匆促间邱一燃推开车门,踉踉跄跄地下了车,整个人都像是直接摔出去,却又很用力地撑着自己的废腿,冒着风雪往回走。

走了几步。

她又跌跌撞撞地回来,从自己钱包里掏出最后几张现金,塞到车里。

关上后门。

开始自己往回走。

十分钟的车程。

邱一燃拖着自己残破不堪的腿走回去,花了四十分钟。

再来到楼下的时候。

黎春风当然已经没有在原地等她。

大雪中的巴黎尤其美丽,将她们之前那两串糟乱的脚印都重新掩盖成白,将所有发生过的纠缠和难堪都埋在雪里。

也将邱一燃淋成一个雪人。

其实攥着那枚戒指努力往回走的时候,邱一燃并没有想太多,也没有对回头这件事做过任何预设。

会不会再看到黎春风,对她而言,都没有任何差别。

以至于后来回想起这天。

邱一燃还是觉得庆幸,因为那时她被飘洒的大雪埋进去,也根本不知道自己究竟是要将戒指还给黎春风,还是渴求黎春风原谅她,乞求黎春风仍然愿意帮她把戒指戴上去。

她庆幸,并没有被黎春风看到自己低级的忏悔。

-

这天黎春风很晚才回去。

或许也不能称作是回去。

因为邱一燃要走,那间很贵的房子,就已经算不上是她的家。

黎春风在雪地中站了很久。

然后也打车,去了十八区自己曾经租住的公寓。

公寓变得空空落落,大概是大家的生活都在变好,不需要躲在阴郁边角躲避太阳。

黎春风坐在楼梯口,抱着双臂,很固执地盯着公寓那扇极高的大门,等了很多个小时。

邱一燃没再像之前一样推开门,找到她,给她带很多姜黄人小饼干。

最后黎春风只好自己回去。

这边的房子也还是空空落落。

玄关的灯是真的坏了。

黎春风一进门就发觉屋子里很黑。

她没有去其他地方,也没有开灯,就很安静地坐在玄关,靠在墙壁边上,抱着膝盖,等自己身上淋到的雪融化,也等邱一燃回来。

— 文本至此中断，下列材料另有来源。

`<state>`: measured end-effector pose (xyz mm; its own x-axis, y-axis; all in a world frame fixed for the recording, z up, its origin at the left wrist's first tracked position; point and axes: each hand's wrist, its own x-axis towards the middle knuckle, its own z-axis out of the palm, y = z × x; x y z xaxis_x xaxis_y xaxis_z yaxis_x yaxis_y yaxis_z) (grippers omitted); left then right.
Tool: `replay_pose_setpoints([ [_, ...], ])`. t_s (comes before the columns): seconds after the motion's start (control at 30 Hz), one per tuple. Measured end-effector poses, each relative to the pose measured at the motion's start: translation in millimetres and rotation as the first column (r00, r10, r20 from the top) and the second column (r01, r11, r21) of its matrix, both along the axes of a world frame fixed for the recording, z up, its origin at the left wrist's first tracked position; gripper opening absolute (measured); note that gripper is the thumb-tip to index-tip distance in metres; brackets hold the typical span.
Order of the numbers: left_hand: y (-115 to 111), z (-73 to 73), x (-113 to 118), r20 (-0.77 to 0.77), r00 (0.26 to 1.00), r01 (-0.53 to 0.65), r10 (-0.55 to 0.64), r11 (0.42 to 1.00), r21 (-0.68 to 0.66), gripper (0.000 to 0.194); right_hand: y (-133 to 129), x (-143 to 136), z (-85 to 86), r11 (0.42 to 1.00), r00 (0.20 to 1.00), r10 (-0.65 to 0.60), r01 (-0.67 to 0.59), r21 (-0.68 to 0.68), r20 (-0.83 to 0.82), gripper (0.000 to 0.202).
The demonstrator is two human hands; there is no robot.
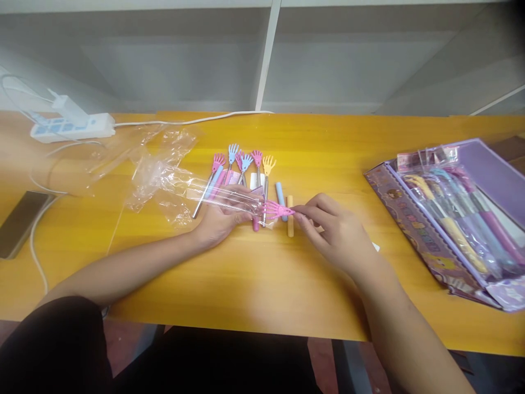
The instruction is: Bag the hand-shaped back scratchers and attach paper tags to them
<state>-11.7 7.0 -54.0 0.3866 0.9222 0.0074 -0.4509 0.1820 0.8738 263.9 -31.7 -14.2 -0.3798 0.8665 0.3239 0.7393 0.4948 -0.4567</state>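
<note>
My right hand (pixel 338 230) pinches the narrow base of a pink hand-shaped back scratcher head (pixel 279 209), its little fingers pointing left. My left hand (pixel 217 221), palm up, holds a long clear plastic sleeve (pixel 221 195) between thumb and fingers. The pink head meets the sleeve's right end; whether its tips are inside, I cannot tell. Just beyond my hands lie several back scratchers with pink, blue and yellow heads, among them a yellow one (pixel 269 164) and a blue one (pixel 233 152). A loose blue handle (pixel 279 195) and a yellow handle (pixel 290 224) lie beside them.
An open purple display box (pixel 410 230) on the right holds several bagged back scratchers (pixel 467 213). Crumpled clear bags (pixel 164 169) spread at left. A white power strip (pixel 74 128), cables and a dark phone (pixel 24 224) lie further left. A grey partition backs the table.
</note>
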Motion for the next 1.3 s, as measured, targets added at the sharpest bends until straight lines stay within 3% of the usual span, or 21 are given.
replay_pose_setpoints([
  [0.17,0.1,-5.5,-1.9,-0.016,1.0,0.004,-0.004,1.0,0.018,0.051,-1.0,-7.3,-2.4,0.999,0.998,0.054,-0.054,0.004,-0.037,0.021],
  [0.33,0.9,-7.2,-0.3,-0.053,0.997,-0.049,0.05,0.999,0.023,0.052,-4.2,-14.5,-8.3,0.997,0.994,0.08,-0.08,-0.007,-0.074,0.033],
  [0.6,2.3,3.2,3.3,0.013,0.997,-0.072,0.074,0.995,-0.074,0.054,-5.9,-11.8,-7.0,0.997,0.998,0.043,-0.039,0.066,-0.051,0.031],
  [0.87,0.9,-5.5,0.9,0.0,0.999,-0.033,0.033,0.996,-0.088,0.045,-4.5,-10.7,-8.9,0.998,0.999,0.041,-0.04,0.053,-0.007,0.03],
  [1.0,0.2,-8.9,-0.5,-0.071,0.997,0.01,-0.013,1.0,-0.03,0.043,-4.0,-9.1,-7.1,0.997,1.0,0.019,-0.019,0.08,-0.003,0.03],
  [1.13,0.0,-14.2,-4.5,-0.203,0.979,-0.024,0.031,0.999,0.037,0.045,-3.5,-7.9,-6.8,0.995,1.0,0.024,-0.024,0.096,0.001,0.03],
  [1.3,-0.2,-16.5,-7.1,-0.296,0.955,0.018,0.013,0.995,0.101,0.039,-3.9,-8.9,-8.9,0.993,0.998,0.067,-0.068,0.094,0.013,0.035],
])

然后她又想到就算是真的要走,邱一燃至少也会回来收拾行李,这间房子里还有很多邱一燃的所有物,衣服,鞋袜,相机,黎春风。

黎春风想了想,决定不管怎么样,都要帮邱一燃收拾好这些遗留物——她担心邱一燃连一件厚衣服都没有带,要怎么度过这个冬天,又担心邱一燃只穿走一双鞋,回国之后会没有办法替换,而且邱一燃买鞋应该也很不方便……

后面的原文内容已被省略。